2. Using the procedure under s. 227.24, the commissioner may promulgate the rules under subd. 1. for the period before the effective date of any permanent rules promulgated under subd. 1., but not to exceed the period authorized under s. 227.24 (1) (c) and (2). Notwithstanding s. 227.24 (1) (a), (2) (b), and (3), the commissioner is not required to provide evidence that promulgating a rule under this subdivision as an emergency rule is necessary for the preservation of the public peace, health, safety, or welfare and is not required to make a finding of emergency for a rule promulgated under this subdivision.
218,39 Section 39. 632.89 (5) (title) of the statutes is repealed and recreated to read:
632.89 (5) (title) Exclusions.
218,40 Section 40. 632.89 (5) of the statutes is renumbered 632.89 (5) (a).
218,41 Section 41. 632.89 (5) (a) (title) of the statutes is created to read:
632.89 (5) (a) (title) Medicare.
218,42 Section 42. 632.89 (5) (c) of the statutes is created to read:
632.89 (5) (c) Coverage of autism treatment. This section does not apply to coverage of treatment for autism spectrum disorder, as defined in s. 632.895 (12m) (a) 1., to which s. 632.895 (12m) applies.
218,43 Section 43. 632.89 (6) of the statutes is repealed.
218,44 Section 44. 632.89 (7) of the statutes is repealed.
218,45 Section 45. Initial applicability.
(1) This act first applies to all of the following:
(a) Except as provided in paragraphs (b) and (c ), health benefit plans that are issued or renewed, and governmental self-insured health plans that are established, extended, modified, or renewed, on the effective date of this paragraph.
(b) Health benefit plans covering employees who are affected by a collective bargaining agreement containing provisions inconsistent with this act that are issued or renewed on the earlier of the following:
1. The day on which the collective bargaining agreement expires.

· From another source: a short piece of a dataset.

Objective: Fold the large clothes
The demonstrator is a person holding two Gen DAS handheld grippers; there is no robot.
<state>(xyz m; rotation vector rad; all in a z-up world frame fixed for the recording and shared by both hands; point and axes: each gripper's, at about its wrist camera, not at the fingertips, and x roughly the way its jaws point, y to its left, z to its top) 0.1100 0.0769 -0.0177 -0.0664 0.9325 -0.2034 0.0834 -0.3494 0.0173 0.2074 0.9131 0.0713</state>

2. The day on which the collective bargaining agreement is extended, modified, or renewed.
(c) Governmental self-insured health plans covering employees who are affected by a collective bargaining agreement containing provisions inconsistent with this act that are established, extended, modified, or renewed on the earlier of the following:
1. The day on which the collective bargaining agreement expires.
2. The day on which the collective bargaining agreement is extended, modified, or renewed.
218,46 Section 46. Effective date.
(1) This act takes effect on the first day of the 7th month beginning after publication.